Two or more for a common cyclohexane ring when having two or more
It is preferable to have a structure in which one or more aromatic rings are connected, or to have a structure in which two or more cyclohexane rings are connected to a common aromatic ring.

The following are specifically used, but the present invention is not limited to these. Two or more of these may be added at the same time.

[0029]

[Chemical 2]

[0030]

[Chemical 3]

[0031]

[Chemical 4]

[0032]

[Chemical 5]

[0033]

[Chemical 6]

[0034]

[Chemical 7]

The compound represented by the general formula (1) has a molecular weight of 2
It is preferably from 00 to 2000, and further from 300 to 1
It is preferably 500, and particularly preferably 350 to 1000. Most preferred is 350-500
Is.

1 to 30% by mass of the compound having the structure represented by the general formula (1) is added to the cellulose ester film.
By containing it, it is possible to obtain an effect that even a thin film has good moisture permeability and is excellent in dimensional stability. Further, it is particularly excellent in durability due to high temperature and high humidity or ultraviolet irradiation, and a remarkably excellent effect that it can be used as a protective film for a polarizing plate can be expected.

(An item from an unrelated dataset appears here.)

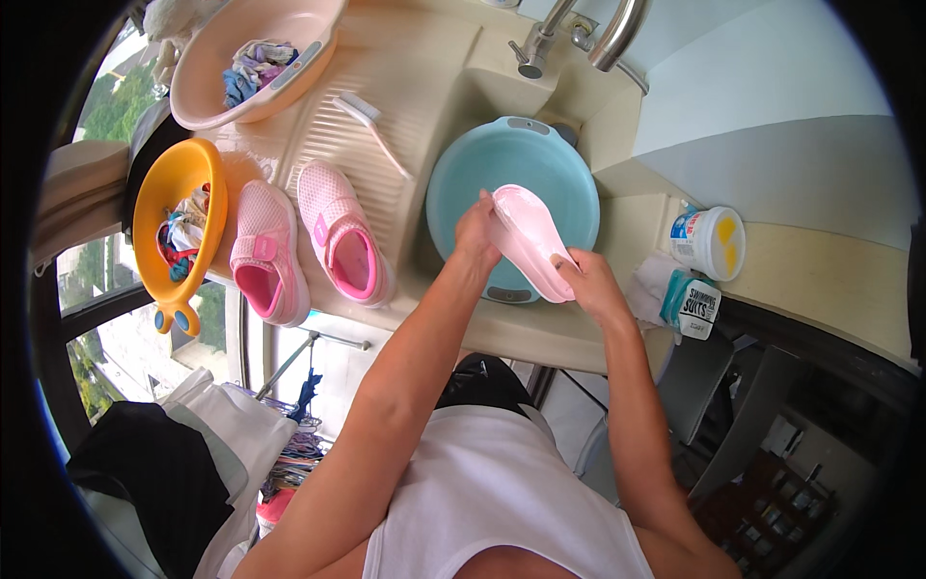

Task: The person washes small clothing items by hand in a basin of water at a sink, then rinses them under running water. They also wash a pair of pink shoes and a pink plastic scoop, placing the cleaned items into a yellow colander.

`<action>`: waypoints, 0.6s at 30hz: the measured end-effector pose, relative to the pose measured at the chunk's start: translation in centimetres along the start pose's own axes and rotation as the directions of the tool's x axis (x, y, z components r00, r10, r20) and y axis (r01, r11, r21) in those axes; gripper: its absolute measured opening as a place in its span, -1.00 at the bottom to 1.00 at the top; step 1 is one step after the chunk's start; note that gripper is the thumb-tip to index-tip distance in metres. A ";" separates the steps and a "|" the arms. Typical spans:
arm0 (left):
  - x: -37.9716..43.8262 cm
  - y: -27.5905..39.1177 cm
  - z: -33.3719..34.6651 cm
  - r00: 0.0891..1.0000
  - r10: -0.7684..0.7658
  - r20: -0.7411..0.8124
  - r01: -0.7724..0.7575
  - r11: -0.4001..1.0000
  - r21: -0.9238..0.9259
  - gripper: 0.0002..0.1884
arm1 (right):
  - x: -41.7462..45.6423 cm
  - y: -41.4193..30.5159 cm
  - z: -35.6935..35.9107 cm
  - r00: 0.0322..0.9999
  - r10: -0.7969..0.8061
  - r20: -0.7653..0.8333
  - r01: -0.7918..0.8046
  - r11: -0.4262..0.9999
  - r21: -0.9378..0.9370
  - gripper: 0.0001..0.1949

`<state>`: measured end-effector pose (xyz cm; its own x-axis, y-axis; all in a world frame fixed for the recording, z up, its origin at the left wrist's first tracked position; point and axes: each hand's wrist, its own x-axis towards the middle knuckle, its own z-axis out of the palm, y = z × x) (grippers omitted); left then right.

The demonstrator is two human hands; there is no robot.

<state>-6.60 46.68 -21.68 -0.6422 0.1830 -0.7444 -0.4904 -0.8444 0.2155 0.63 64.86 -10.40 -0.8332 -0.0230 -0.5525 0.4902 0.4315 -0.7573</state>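
Observation:
A pink shoe insole (pixel 529 239) is held between both hands over a round light-blue plastic basin (pixel 477 155) standing in the sink. My left hand (pixel 479 230) grips its left edge near the upper part; my right hand (pixel 589 281) grips the lower right end, thumb on top. The insole's surface looks wet and shiny. On the ribbed drainboard to the left, two pink mesh shoes (pixel 265 253) (pixel 343 233) stand side by side. A scrub brush with a pale handle (pixel 372 132) lies above them, bristles up.
A steel faucet (pixel 535 51) overhangs the sink. A peach basin (pixel 189 79) and an orange basin (pixel 144 217) hold cloth items at the left. On the right ledge are a white tub (pixel 707 243), a teal-and-white pouch (pixel 691 304) and a pale cloth (pixel 647 284).

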 end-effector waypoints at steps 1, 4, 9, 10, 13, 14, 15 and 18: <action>-0.3 0.2 0.4 1.000 0.008 0.016 -0.008 1.000 0.000 -0.54 | -0.2 0.2 0.0 1.000 -0.011 0.014 0.011 1.000 -0.024 -0.66; -1.8 2.3 1.4 0.979 -0.091 0.185 0.094 0.996 -0.010 -0.57 | -0.9 0.2 0.4 1.000 -0.025 -0.012 0.025 1.000 -0.001 -0.68; -3.2 2.4 2.8 0.995 0.009 0.101 -0.037 0.959 0.280 -0.68 | -1.3 -0.8 1.2 0.990 -0.139 -0.010 0.135 0.972 -0.194 -0.75; -3.0 2.2 2.7 0.998 0.054 0.024 -0.059 0.949 0.311 -0.68 | -1.4 -1.3 1.5 0.982 -0.186 -0.012 0.179 0.957 -0.227 -0.77; -3.3 1.3 3.5 0.973 0.153 -0.170 -0.063 0.893 0.445 -0.65 | -2.5 -3.0 2.1 0.953 -0.298 -0.058 0.257 0.892 -0.371 -0.79; -2.1 0.6 2.9 0.965 0.196 -0.177 -0.086 0.867 0.491 -0.60 | -2.8 -3.1 2.7 0.950 -0.304 -0.075 0.254 0.889 -0.381 -0.81; -2.4 0.3 3.3 0.960 0.209 -0.187 -0.088 0.856 0.510 -0.58 | -3.0 -2.9 3.0 0.938 -0.328 -0.111 0.264 0.885 -0.384 -0.81; -1.6 0.5 3.3 0.985 0.026 -0.171 0.049 0.906 0.421 -0.57 | -2.9 -1.7 3.2 0.920 -0.319 -0.227 0.265 0.935 -0.236 -0.80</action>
<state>-7.79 47.62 -18.25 -0.5445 0.0728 -0.8356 -0.7239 -0.5440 0.4243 3.04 61.30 -8.69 -0.9811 0.0464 -0.1880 0.1769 0.6097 -0.7726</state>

These may be commercially available products or can be synthesized by a known method such as an esterification reaction.

The preferred film forming process used in the method for producing a cellulose ester film of the present invention comprises the following dissolving process, casting process, solvent evaporation process, peeling process, drying process and winding process. Each step will be described below. << Dissolution Step >> In the present invention, the cellulose ester solution is referred to as a cellulose ester dope or simply dope. The dissolution step is a step of dissolving the flakes of the cellulose ester in an organic solvent mainly composed of a good solvent described later in a dissolution vessel while stirring the flakes to form a dope.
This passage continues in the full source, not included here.